Abstract
This essay focuses on the approach to the study of political and legal phenomena that can be defined “critical realism” and with its apparent paradox. By “critical realism” I understand a way of looking at political and legal phenomena that combines a blunt analysis of social reality with a transformative, non-resigned critical attitude towards the status quo. I argue that this is the approach that inspired Danilo Zolo’s lifelong reflections on politics and law. The same approach, moreover, is in my opinion shared by authors such as Raymond Geuss and Bernard Williams, who, since the beginning of the new millennium, have contributed to re-shape the international debate on the methods of political philosophy. Inherent in this approach is a paradox that can be encapsulated in the following two questions. First, if the theoretical analysis should not start from ideals and principles, but must instead take as point of departure the social and political situation in which we are inescapably entangled (both central assumptions of the critical realism), how is it possible to gain the distance necessary for criticisms? Second, if we cannot transcend our societal reality and cannot therefore rely on external and objective values, on which basis is it possible to suggest “better” alternatives to the status quo?
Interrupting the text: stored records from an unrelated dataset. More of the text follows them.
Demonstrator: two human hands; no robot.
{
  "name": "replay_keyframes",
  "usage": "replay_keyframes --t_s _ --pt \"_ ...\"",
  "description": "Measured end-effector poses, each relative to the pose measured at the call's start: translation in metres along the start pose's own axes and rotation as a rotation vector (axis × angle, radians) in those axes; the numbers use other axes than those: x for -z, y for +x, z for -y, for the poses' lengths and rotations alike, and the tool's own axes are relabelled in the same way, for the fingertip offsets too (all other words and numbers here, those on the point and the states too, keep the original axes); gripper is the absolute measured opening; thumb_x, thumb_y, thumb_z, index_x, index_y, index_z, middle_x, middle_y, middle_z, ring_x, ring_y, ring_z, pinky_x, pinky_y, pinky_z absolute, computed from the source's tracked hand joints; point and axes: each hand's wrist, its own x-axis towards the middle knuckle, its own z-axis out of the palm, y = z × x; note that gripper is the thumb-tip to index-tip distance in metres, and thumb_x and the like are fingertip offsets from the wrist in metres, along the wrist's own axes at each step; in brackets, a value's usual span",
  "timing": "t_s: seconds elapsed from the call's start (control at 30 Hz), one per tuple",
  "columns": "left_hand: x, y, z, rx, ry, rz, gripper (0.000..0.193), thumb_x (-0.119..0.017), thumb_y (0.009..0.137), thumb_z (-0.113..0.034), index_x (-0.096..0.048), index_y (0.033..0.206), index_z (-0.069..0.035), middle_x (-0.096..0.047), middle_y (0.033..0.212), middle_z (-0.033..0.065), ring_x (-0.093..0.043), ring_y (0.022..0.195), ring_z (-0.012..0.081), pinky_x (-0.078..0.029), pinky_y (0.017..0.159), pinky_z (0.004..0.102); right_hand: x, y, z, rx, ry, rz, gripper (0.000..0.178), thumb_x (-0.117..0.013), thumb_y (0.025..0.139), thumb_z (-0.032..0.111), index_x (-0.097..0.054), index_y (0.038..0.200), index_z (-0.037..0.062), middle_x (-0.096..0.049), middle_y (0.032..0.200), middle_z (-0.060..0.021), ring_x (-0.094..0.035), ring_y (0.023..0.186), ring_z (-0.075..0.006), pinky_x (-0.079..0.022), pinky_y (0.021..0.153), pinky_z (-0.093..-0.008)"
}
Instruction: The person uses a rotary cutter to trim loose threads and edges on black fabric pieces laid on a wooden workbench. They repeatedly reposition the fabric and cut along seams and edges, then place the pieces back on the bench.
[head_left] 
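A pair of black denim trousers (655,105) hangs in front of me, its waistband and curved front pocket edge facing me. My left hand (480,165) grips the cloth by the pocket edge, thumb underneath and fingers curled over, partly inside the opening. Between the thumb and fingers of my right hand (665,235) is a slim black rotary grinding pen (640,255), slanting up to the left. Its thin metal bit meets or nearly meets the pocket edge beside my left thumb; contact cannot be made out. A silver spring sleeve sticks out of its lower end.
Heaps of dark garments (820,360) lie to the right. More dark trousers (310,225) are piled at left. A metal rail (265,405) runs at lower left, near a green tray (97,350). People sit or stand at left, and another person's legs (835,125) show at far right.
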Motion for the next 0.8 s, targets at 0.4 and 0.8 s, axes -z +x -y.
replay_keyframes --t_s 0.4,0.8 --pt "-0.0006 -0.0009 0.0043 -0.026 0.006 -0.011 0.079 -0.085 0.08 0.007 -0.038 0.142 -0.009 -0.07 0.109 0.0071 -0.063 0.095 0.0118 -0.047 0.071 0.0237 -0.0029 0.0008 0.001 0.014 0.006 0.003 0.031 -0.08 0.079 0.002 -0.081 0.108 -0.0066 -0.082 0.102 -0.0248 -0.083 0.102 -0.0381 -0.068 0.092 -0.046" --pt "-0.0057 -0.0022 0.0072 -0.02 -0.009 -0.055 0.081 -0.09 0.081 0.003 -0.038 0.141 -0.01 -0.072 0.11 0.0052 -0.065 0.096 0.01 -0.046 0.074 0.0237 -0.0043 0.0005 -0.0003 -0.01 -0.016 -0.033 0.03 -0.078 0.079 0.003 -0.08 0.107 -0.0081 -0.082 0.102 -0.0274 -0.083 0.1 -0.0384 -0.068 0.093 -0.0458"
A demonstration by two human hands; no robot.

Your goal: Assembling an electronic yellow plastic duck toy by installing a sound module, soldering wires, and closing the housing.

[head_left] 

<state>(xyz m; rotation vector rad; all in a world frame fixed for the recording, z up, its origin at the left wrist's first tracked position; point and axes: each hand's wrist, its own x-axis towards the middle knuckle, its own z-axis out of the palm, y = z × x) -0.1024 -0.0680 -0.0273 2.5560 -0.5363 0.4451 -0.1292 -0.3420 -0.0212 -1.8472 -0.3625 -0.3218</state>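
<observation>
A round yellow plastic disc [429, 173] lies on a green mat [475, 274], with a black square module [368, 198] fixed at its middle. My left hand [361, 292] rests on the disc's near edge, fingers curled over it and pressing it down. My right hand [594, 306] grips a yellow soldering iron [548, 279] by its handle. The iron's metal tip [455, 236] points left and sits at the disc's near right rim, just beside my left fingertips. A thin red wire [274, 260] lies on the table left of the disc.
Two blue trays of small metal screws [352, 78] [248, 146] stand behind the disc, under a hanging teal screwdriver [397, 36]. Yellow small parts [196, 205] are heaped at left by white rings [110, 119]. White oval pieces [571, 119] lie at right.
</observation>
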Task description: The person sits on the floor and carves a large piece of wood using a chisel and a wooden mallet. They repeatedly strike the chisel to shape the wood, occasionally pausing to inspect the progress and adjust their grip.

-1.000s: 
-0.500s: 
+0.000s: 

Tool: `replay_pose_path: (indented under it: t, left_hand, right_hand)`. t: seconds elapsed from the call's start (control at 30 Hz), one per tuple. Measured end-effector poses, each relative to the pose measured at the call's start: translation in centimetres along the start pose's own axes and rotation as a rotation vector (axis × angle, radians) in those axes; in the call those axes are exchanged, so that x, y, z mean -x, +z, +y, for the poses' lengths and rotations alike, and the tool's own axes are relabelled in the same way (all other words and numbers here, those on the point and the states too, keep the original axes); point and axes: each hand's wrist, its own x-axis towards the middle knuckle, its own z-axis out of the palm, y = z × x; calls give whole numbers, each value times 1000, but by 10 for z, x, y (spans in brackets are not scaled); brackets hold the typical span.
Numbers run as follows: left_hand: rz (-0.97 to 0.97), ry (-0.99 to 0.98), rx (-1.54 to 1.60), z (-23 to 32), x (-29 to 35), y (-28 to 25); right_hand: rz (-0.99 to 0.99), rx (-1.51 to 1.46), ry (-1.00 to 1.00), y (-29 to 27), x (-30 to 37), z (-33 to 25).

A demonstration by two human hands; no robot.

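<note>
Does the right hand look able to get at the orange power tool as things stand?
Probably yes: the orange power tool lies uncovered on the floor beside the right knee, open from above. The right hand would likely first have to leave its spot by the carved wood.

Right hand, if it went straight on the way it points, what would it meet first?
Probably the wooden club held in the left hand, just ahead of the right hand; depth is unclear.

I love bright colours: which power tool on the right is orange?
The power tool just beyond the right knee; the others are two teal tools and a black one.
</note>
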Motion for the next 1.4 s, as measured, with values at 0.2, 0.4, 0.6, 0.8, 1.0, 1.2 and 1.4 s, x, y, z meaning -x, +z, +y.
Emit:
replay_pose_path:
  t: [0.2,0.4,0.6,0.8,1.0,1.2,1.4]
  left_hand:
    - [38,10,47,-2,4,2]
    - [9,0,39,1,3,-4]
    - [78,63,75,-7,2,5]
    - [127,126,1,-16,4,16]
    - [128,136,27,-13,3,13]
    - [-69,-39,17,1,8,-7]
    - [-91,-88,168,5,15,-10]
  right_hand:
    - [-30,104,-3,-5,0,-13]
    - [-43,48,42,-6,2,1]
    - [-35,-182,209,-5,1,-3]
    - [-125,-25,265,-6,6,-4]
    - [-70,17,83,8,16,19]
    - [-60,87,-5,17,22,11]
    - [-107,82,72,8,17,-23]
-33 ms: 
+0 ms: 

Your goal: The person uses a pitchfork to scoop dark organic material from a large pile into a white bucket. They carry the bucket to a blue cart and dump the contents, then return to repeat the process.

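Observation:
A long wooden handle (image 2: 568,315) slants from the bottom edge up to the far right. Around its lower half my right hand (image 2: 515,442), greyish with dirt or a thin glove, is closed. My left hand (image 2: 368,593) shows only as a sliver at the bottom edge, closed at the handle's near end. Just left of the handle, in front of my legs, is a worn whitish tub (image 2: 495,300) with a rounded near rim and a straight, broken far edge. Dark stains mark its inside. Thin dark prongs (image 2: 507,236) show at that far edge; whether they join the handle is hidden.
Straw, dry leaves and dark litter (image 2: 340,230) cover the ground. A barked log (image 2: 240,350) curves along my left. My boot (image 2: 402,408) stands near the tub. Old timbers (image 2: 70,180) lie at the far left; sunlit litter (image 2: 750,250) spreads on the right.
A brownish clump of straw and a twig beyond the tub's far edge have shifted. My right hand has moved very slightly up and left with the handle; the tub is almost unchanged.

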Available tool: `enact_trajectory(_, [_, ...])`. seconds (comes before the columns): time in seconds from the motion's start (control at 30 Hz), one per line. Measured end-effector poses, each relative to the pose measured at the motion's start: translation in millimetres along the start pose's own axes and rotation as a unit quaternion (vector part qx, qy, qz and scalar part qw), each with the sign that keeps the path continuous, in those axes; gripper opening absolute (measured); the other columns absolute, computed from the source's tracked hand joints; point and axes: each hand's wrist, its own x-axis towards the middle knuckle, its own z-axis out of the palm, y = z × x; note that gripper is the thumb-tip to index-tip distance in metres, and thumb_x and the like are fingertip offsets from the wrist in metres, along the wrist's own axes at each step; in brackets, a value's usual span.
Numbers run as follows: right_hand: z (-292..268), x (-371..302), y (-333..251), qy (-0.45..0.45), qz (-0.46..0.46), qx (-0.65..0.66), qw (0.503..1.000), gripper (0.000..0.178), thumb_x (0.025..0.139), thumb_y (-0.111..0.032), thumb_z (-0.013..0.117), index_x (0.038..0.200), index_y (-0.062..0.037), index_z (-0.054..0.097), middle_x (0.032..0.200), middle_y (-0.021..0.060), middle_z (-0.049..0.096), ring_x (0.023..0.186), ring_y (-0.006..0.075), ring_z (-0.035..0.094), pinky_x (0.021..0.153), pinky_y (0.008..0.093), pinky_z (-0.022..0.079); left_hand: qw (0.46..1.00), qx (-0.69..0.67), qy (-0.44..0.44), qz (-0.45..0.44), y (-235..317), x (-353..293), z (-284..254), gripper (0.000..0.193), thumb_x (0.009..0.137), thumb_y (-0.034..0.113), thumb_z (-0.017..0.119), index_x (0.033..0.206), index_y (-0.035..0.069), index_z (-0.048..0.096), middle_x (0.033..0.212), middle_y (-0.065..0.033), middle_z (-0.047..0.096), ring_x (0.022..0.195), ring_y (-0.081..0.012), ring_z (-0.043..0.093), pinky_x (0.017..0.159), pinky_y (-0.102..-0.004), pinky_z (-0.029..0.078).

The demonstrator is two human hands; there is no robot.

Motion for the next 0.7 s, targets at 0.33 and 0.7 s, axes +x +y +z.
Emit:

The mentioned authors could not explain convincingly, in my opinion, how these two questions can be answered. However, and this is the central claim of the article, the paradox is not unresolvable. The two questions mentioned above can be answered, so my argument, by recurring, respectively, to the negativism characteristic of Judith Shklar’s approach to political and legal theory and to the concept of “immanent critique” as understood by Rahel Jaeggi. Shklar convincingly shows that the critique of the status quo can be made not notwithstanding the blunt analysis of social reality, but exactly in reason of it. In order to recognise abuses of power and injustices, so her argument, we do not need an ideal theory of justice or of the perfect state. On the contrary, nothing better than history and the analysis of contemporary social reality can show us that injustices and abuses of power are a recurring and ever possible characteristics of politics. Jaeggi’s concept on immanent critique, moreover, indicates how it is possible to build an alternative to the criticized situation that is not anchored on transcendent principles and yet can plausibly explain why the suggested alternative is “better” than the status quo. Finally, I argue that both Shklars’ negativism and Jaeggi’s concept of immanent critique operate implicitly in Zolo’s approach, but that they, having not being made explicit, could not develop their whole potential.